Hacker News new | ask | show | jobs
by necroforest 827 days ago
cosine similarity is (isomorphic to) "distances to nearby objects". and not all embeddings are word embeddings.
1 comments

It's isomorphic when vectors are normalized, otherwise it's angle distance, not position distance
It’s a mistake to think of vectors as coordinates of objects in space, though. You can visualize them like that, but that’s not what they are. The vectors are the objects.

A vector is just a list of n numbers. Embedded into a n dimensional space, a vector is a distance in a direction. It isn’t ’the point you get to by going that distance in that direction from the origin of that space’. You don’t need as space to have an origin for the embedding to make sense - for ‘cosine similarity’ to make sense.

Cosine similarity is just ‘how similar is the direction these vectors point in’.

The geometric intuition of ‘angle between’ actually does a disservice here when we are talking about high dimensional vectors.

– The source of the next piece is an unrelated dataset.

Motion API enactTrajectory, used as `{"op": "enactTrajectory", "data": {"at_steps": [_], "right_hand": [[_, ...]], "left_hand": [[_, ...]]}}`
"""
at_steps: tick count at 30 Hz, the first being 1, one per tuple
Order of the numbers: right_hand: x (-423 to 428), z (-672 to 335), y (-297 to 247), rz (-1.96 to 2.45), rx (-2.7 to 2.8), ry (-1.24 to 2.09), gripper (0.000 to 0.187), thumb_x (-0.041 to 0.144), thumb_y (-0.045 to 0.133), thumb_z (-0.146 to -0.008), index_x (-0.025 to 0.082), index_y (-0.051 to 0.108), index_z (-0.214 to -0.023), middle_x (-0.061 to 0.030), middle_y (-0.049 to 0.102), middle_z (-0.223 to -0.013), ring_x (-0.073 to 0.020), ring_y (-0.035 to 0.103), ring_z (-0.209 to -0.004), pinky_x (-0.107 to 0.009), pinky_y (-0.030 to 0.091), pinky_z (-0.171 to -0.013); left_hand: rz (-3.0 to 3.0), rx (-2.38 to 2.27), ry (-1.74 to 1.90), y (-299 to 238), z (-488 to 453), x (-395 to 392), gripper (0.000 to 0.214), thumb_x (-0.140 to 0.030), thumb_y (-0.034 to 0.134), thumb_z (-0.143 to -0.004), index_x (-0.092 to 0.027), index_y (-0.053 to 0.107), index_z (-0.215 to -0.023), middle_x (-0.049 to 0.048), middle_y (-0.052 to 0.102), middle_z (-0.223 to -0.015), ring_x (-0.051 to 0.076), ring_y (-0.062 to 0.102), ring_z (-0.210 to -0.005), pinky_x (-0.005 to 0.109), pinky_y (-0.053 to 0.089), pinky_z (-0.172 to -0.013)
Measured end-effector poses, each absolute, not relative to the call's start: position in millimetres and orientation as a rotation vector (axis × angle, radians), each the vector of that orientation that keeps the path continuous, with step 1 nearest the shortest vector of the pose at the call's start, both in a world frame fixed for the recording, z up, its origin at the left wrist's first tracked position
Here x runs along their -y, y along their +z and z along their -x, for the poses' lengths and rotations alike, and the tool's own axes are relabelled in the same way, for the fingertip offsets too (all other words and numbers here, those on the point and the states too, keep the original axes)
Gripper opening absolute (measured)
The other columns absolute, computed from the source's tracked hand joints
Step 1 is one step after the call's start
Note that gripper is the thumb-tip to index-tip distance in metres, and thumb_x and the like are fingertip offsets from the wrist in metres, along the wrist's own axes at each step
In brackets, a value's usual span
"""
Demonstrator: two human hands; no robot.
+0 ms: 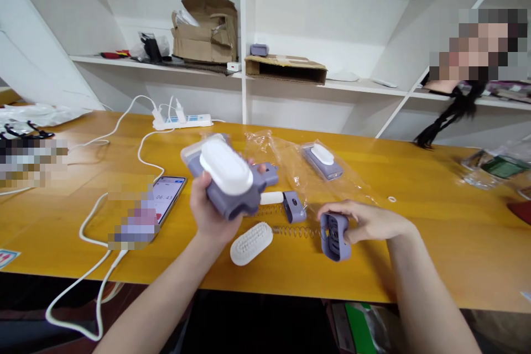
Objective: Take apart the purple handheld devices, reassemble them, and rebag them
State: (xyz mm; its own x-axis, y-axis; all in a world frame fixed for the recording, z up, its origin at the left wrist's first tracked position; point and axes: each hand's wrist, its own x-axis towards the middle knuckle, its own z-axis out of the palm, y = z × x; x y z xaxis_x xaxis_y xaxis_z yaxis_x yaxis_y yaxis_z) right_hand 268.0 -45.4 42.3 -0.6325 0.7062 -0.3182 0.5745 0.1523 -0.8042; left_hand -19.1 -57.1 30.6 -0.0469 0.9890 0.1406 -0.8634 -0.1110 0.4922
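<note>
L hand point(209, 213) grips purple plastic device w/ smooth white oval cap point(226, 177); R hand point(365, 221) pinches slotted purple cover point(335, 237); clear bag point(307, 168) holds prob. identical unit point(322, 160).

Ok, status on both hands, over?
Left hand gripping purple body, lifted. Right hand holding vented cover on table. Spring and brush head lying between them.

middle: brush head point(251, 243), spring point(296, 230), purple part point(294, 207) crowd it
right tabletop point(440, 188): bare
left: cable point(93, 215), phone point(168, 194) in the way
</note>
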Motion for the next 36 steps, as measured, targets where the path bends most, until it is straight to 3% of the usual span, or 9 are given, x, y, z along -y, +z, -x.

We’re talking about things that are much more similar to functions than spatial vectors, and while you can readily talk about the ‘normalized dot product’ of two functions it’s much less reasonable to talk about the ‘cosine similarity’ between them - it just turns out that mathematically those are equivalent.

Fair enough.

I think people skip over that the vectors are the result of the minimization of the objective.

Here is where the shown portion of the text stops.